> **TASK DESCRIPTION**
Working from the entries below, give again each line from the first through the one containing "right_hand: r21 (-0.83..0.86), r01", exactly and with nothing else.

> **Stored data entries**
##########

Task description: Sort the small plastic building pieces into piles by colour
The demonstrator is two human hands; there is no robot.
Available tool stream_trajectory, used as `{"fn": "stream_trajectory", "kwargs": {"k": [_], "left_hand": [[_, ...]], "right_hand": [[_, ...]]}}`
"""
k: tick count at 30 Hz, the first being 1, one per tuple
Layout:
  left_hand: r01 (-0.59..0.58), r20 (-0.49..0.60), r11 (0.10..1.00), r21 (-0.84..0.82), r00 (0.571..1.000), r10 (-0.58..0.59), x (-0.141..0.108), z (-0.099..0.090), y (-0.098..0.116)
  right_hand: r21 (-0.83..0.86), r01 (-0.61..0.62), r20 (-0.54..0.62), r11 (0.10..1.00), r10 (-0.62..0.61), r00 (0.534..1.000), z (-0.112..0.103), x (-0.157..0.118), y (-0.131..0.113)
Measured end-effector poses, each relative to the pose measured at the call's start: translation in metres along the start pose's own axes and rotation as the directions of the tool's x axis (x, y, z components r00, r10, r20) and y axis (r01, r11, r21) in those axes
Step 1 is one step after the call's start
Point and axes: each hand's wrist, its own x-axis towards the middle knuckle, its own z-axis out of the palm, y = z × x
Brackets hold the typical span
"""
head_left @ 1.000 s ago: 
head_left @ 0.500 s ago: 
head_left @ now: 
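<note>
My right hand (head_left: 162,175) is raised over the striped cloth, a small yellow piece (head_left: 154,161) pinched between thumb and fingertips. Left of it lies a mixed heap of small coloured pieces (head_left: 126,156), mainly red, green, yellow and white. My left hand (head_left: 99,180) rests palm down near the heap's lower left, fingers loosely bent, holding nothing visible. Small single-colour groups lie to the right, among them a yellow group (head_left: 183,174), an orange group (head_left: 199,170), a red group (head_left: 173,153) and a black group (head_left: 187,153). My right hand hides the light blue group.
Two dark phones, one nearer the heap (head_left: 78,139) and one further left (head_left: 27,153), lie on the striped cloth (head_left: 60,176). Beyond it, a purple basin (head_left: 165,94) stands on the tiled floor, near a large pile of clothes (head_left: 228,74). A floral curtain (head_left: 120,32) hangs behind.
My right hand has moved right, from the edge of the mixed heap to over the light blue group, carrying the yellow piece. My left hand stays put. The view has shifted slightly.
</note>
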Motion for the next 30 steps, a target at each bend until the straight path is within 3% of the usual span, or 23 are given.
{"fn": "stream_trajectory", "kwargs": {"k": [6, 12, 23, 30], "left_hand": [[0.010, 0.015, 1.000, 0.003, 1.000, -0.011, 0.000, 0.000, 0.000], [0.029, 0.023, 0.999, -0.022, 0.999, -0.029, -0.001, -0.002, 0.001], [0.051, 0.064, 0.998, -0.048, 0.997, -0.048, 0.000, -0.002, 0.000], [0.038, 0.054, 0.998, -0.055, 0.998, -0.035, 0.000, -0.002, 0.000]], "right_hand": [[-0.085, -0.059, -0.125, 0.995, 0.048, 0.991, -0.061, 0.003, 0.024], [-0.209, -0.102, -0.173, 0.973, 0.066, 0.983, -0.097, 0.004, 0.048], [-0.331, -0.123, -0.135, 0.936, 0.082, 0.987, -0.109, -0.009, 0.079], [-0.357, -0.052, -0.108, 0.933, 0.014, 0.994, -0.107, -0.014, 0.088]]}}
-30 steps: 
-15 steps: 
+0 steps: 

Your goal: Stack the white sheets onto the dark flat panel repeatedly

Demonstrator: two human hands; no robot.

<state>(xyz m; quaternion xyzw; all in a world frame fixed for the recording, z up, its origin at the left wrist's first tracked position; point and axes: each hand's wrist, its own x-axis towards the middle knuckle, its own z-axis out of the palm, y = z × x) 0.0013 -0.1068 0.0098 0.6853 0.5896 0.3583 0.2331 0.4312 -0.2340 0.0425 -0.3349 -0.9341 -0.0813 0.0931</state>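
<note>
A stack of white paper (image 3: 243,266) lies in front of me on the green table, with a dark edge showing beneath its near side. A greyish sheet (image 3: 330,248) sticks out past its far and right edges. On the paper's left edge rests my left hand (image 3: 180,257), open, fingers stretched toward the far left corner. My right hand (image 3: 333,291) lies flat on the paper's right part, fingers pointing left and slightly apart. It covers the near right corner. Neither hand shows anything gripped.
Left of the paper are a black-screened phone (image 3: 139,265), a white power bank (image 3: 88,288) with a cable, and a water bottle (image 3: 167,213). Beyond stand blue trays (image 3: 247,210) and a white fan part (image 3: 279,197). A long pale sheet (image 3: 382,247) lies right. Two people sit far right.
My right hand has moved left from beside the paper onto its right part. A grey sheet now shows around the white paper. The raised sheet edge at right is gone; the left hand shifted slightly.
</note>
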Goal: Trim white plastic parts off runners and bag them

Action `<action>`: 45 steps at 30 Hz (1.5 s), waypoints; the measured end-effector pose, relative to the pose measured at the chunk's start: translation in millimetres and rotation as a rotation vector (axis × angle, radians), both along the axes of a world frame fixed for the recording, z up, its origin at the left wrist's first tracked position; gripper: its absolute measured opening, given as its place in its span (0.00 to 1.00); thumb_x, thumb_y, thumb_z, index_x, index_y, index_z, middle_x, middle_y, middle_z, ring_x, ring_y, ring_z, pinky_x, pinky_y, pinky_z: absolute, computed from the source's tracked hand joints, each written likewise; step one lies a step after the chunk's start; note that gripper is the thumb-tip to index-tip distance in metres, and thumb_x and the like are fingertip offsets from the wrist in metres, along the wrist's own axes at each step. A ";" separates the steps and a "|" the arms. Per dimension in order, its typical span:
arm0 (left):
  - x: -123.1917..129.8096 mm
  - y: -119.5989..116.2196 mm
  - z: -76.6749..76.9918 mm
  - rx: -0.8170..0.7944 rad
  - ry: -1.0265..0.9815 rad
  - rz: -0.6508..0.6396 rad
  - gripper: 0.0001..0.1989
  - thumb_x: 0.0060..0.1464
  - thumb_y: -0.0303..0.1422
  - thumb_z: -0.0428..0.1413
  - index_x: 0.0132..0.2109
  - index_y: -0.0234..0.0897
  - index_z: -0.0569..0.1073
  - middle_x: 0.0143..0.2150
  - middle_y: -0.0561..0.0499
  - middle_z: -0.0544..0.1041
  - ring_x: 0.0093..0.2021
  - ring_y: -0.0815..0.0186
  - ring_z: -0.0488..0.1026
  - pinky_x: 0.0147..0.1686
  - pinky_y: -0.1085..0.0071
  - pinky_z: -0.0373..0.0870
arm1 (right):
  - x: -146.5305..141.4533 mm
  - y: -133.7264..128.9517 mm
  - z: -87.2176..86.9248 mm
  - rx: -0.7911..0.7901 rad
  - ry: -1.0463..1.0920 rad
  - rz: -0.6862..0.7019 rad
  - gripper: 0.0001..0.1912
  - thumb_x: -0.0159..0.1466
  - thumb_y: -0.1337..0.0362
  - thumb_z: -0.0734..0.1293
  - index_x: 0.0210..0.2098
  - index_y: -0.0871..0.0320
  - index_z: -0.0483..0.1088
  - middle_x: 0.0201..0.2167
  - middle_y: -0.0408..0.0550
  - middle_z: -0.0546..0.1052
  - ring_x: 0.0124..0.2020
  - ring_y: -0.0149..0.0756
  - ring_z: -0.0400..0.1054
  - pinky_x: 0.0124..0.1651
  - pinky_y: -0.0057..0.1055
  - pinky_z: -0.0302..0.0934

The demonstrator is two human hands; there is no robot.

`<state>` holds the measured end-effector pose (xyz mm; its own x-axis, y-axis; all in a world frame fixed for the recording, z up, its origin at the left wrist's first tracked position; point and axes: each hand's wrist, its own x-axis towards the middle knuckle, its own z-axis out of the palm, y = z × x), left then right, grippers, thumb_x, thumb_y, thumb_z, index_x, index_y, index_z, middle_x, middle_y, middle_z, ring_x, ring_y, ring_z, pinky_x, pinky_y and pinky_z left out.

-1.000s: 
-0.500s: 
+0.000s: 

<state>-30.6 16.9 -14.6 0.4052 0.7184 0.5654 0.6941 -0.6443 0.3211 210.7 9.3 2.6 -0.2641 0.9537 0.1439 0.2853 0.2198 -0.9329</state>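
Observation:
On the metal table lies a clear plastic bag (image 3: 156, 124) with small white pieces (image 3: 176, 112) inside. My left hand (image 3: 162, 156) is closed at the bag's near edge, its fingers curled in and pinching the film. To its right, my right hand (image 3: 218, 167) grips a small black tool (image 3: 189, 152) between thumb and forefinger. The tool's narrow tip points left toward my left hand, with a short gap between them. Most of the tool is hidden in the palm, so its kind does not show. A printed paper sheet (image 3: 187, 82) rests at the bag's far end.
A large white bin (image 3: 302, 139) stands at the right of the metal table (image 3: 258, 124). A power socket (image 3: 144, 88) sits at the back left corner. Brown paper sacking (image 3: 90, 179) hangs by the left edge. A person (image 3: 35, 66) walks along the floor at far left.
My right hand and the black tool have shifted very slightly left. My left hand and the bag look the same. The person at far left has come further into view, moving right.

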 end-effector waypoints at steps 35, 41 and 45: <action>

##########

> **RESPONSE TO THIS TASK**
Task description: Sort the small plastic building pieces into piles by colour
The demonstrator is two human hands; there is no robot.
Available tool stream_trajectory, used as `{"fn": "stream_trajectory", "kwargs": {"k": [_], "left_hand": [[_, ...]], "right_hand": [[_, ...]]}}`
"""
k: tick count at 30 Hz, the first being 1, one per tuple
Layout:
  left_hand: r01 (-0.59..0.58), r20 (-0.49..0.60), r11 (0.10..1.00), r21 (-0.84..0.82), r00 (0.571..1.000), r10 (-0.58..0.59), x (-0.141..0.108), z (-0.099..0.090), y (-0.098..0.116)
  right_hand: r21 (-0.83..0.86), r01 (-0.61..0.62), r20 (-0.54..0.62), r11 (0.10..1.00), r10 (-0.62..0.61), r00 (0.534..1.000), z (-0.112..0.103), x (-0.157..0.118), y (-0.131..0.113)

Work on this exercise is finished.